I am running a job using a single execution host, where 20 processors and gpu Nvidia RTX5000 CUDA and on 32 gb ram machine. When i use PBS -l select=1:ncpus=7:mpiprocs=7:mem=14GB,ngpus=1, error unknown resource ngpus is showing. job running on cpu processers only, but in want to use both cpu and gpu. I need to increase the processing speed by assigning cpu and gpu both together to run the job. when I check in qstat -Bf there in the resource ngpus has not appeared. how to use gpu for numerical model simulation.
Please create a ngpus host-level resource and configure the node as below
- qmgr -c “create resource ngpus type=long,flag=nh”
- Add ngpus to the resources: line of the $PBS_HOME/sched_priv/sched_config file
eg: resources: “ncpus, aoe, …,ngpus”
- kill -HUP
- qmgr -c “set node NODENAME resources_available.ngpus=1”

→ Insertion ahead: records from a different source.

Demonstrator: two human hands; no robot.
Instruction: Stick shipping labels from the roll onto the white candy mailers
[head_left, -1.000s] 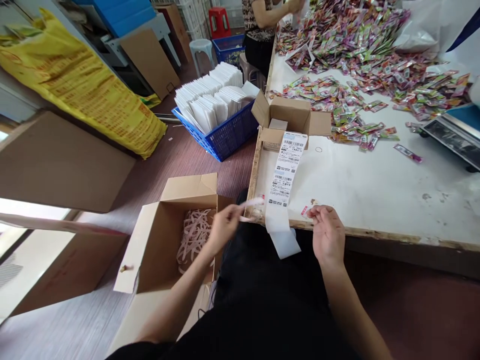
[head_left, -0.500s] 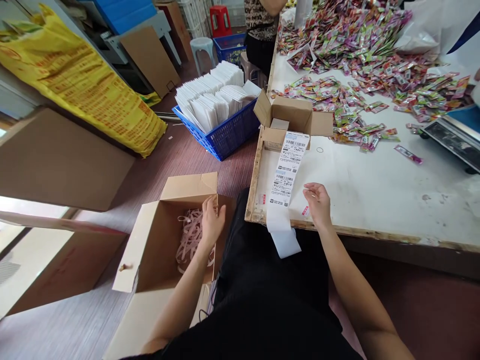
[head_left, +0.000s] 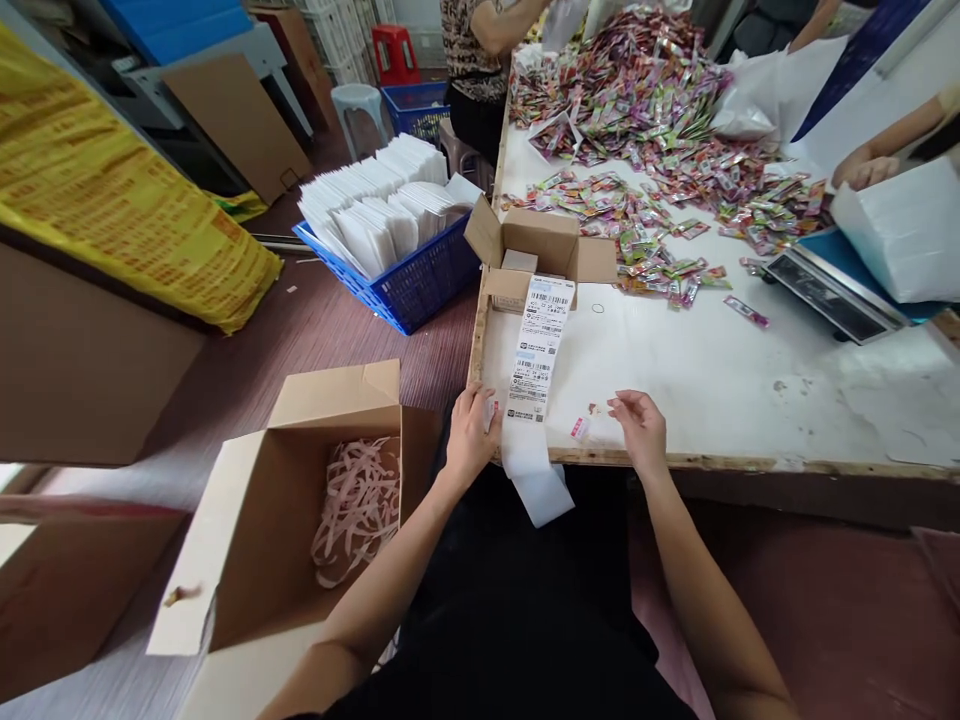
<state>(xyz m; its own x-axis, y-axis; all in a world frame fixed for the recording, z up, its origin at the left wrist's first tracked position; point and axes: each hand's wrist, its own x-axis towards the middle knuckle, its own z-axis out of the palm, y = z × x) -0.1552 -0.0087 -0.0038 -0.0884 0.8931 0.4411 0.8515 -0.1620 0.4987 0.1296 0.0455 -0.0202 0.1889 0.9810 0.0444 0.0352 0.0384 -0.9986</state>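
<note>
Fingers, left hand (head_left: 471, 435): 11 o'clock, at the bench (head_left: 697, 390) corner, parted, no grip visible.
Fingers, right hand (head_left: 641, 428): between 1 and 2, tips close together; cannot tell whether anything is pinched.
Label strip (head_left: 534, 350): 12 o'clock, between the hands; two printed labels remain, blank tail over the edge seemingly done.
Pale strips (head_left: 356, 500): 10 o'clock, heaped in the carton (head_left: 259, 540), apparently discarded.
Envelopes (head_left: 390, 205): 11 o'clock, farther off; any labelling unclear.
</note>
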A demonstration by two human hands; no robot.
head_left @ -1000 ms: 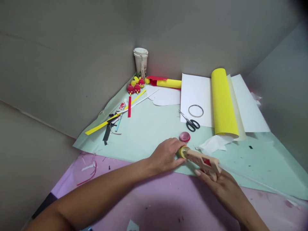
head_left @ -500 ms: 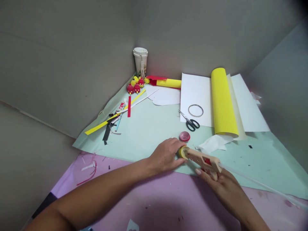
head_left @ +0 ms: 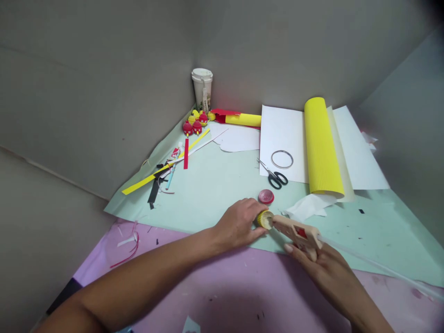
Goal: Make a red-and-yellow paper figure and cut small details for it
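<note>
My left hand (head_left: pixel 239 222) pinches a small round piece of yellow corrugated paper (head_left: pixel 265 219), its hollow whitish side turned toward the right. In my right hand (head_left: pixel 314 263) is a beige hot glue gun (head_left: pixel 294 231) with a long clear glue stick (head_left: pixel 374 266) out of its back end. The gun's nozzle tip is at the rim of the yellow piece; whether it touches cannot be made out. Just beyond my left fingers a red cup-shaped paper piece (head_left: pixel 266 196) lies on the pale green sheet (head_left: pixel 215 185).
Black-handled scissors (head_left: pixel 275 178) and a ring of thin tape (head_left: pixel 282 159) lie ahead. A yellow corrugated roll (head_left: pixel 322 148) rests on white paper (head_left: pixel 282 125). Small red and yellow ornaments (head_left: pixel 197 126) sit by a lidded cup (head_left: pixel 202 88). Paper strips (head_left: pixel 166 171) lie left; crumpled tissue (head_left: pixel 308 207) lies right.
The glue gun has shifted slightly right, drawing its nozzle back toward the yellow piece's rim and showing more of its hollow. My left hand has stayed nearly still.
</note>
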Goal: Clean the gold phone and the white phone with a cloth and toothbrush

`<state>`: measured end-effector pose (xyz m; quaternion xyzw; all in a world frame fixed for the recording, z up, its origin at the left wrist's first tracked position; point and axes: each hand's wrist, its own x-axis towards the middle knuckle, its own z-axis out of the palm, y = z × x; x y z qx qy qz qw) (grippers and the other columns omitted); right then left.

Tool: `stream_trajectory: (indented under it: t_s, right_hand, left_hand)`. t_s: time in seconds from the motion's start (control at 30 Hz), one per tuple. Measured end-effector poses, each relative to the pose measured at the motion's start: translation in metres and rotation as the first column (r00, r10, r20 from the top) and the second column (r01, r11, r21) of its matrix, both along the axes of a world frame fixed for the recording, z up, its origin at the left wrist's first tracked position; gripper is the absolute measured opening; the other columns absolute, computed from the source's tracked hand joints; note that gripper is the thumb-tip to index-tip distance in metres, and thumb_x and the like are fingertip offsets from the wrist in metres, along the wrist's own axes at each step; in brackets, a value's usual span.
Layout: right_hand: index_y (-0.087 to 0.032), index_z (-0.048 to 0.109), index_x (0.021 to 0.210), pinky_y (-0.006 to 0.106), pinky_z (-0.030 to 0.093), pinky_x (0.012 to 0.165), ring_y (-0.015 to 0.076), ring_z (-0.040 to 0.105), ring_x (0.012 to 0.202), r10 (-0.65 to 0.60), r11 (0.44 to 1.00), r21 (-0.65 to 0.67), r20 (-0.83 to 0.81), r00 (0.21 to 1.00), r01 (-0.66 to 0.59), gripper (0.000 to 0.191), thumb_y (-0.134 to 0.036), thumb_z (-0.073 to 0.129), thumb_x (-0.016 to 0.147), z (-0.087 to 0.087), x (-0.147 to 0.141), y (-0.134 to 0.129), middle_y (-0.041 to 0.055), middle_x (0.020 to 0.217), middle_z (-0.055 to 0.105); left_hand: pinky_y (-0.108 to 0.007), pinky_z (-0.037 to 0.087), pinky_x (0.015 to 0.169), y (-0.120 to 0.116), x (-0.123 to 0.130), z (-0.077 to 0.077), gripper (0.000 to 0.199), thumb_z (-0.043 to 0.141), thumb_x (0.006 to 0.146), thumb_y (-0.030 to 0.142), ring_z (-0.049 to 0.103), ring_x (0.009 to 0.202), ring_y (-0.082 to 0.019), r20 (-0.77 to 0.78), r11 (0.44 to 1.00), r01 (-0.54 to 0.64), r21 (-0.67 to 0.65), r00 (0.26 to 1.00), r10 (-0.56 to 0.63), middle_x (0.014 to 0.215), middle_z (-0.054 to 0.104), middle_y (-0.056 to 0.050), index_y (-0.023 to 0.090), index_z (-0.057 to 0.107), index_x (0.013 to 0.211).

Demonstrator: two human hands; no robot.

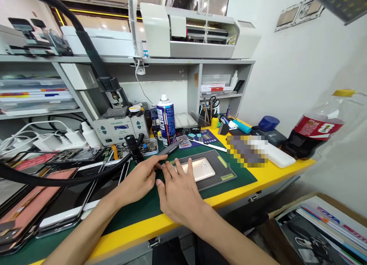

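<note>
A gold smartphone (pixel 204 169) lies back up on a grey perforated mat (pixel 220 164). My right hand (pixel 179 192) is spread palm down over the phone's left end, its fingertips resting on or just above it. Close beside it, my left hand (pixel 143 177) has its index finger reaching forward and the other fingers curled under. Whatever the left fingers hold, if anything, is hidden. A dark grey pen-like tool (pixel 173 146) lies just beyond the left fingertip. The phone's left end is covered by my hands.
Several dismantled phones and tablets (pixel 69 196) crowd the left, under a black hose (pixel 86 179). A blue spray can (pixel 166 120) stands behind my hands beside a rework station (pixel 120 129). Rightward are a white stylus-like stick (pixel 212 146), a white case (pixel 279 156) and a cola bottle (pixel 318 123).
</note>
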<state>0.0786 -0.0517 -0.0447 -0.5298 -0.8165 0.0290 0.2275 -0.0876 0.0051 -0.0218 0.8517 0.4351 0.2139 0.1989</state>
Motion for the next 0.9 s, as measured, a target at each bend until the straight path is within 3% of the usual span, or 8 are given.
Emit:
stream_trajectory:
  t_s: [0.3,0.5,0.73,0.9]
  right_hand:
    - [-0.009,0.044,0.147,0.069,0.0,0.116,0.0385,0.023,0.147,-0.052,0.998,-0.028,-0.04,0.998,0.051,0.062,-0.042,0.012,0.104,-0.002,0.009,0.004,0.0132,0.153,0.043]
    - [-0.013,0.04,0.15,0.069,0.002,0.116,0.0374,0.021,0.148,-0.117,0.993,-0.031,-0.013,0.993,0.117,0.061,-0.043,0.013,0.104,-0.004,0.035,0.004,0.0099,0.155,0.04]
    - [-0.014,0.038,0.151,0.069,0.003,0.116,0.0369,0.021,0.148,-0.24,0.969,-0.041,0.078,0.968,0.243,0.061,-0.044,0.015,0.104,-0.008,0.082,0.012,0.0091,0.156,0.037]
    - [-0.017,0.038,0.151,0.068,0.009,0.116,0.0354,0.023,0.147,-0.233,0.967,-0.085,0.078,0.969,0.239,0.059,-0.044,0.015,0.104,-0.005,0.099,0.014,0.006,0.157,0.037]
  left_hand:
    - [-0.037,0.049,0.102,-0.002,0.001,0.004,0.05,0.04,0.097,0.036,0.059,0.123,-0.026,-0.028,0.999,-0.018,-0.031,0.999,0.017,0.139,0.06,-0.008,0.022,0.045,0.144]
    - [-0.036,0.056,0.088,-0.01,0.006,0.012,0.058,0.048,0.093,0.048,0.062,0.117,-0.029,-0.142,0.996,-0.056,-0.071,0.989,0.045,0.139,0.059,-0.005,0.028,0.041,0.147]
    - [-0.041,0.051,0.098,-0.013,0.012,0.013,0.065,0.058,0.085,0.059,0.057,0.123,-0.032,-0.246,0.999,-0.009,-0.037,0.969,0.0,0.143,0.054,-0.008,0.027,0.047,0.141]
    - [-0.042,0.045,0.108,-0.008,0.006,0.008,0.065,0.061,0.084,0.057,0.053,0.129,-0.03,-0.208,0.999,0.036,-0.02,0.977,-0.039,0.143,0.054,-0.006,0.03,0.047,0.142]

NODENAME = replace with your compute node hostname
Here, i have assigned it to 1 , it means one gpu card, if you have more assign accordingly
Please note defining and requesting resources via qsub in PBS Pro helps scheduling of jobs on to the compute nodes ( requests – matchmaking – on to available resources at that time) . PBS Pro does not enforce the underlying applications to use 1 ncpu and 1 ngpu. The application that you use, should be capable of utilizing both cpu(s) and gpu(s). The request statement via qsub is to help PBS Pro what kind of resource your job requires to run and PBS Pro searches such resources in your cluster and schedules job on to them.
qsub -l select=1:ncpus=1 - - /path/to/myapplication/runprogram -np 1 -ngpus 1 -input inputfile.fem
Here i have not requested the gpu, but in the application batch command line, i have asked the application to use the GPU. PBS Pro would still run this job and the application can utilise gpu(s).
Here PBS Pro does not know whether this job has occupied the gpu on that node.
qsub -l select=1:ncpus=1:ngpus=1 - - /path/to/myapplication/runprogram -np 1 -ngpus 1 -input inputfile.fem
Here PBS Pro knows , that this request running on the node is using that gpu, so any further request of this gpu will put the job in the queue, until this job is finished.
when i tried to ngpus host-level resource as you mentioned error 15007 showing
$qmgr -c ‘create resource ngpus type=long,flag=nh’
qmgr obj=ngpus svr=default: Unauthorized Request
qmgr: Error (15007) returned from server
Please try the above commands as root user, also please type it in, copy paste adds some special characters for double quotes " or single quote ’
in root # ./opt/pbs/bin/qmgr -c ‘create resource ngpus type=long,flag=h’
qmgr obj=ngpus svr=default: Duplicate entry in list
qmgr: Error (15055) returned from server
quotes i given manually. still the error was showing
/# ./opt/pbs/bin/qmgr -c ‘set node workstation resources_available.ngpus=1’
qmgr obj=workstation svr=default: Unknown node
qmgr: Error (15062) returned from server
ngpus custom resource already added to the PBS Server.
qmgr: print resource ngpus # should give you the result
The compute node should be part of /etc/hosts of PBS Server and itself.
It should be resolvable and should have a static IP address and a resolvable hostname (reverse resolvable as well).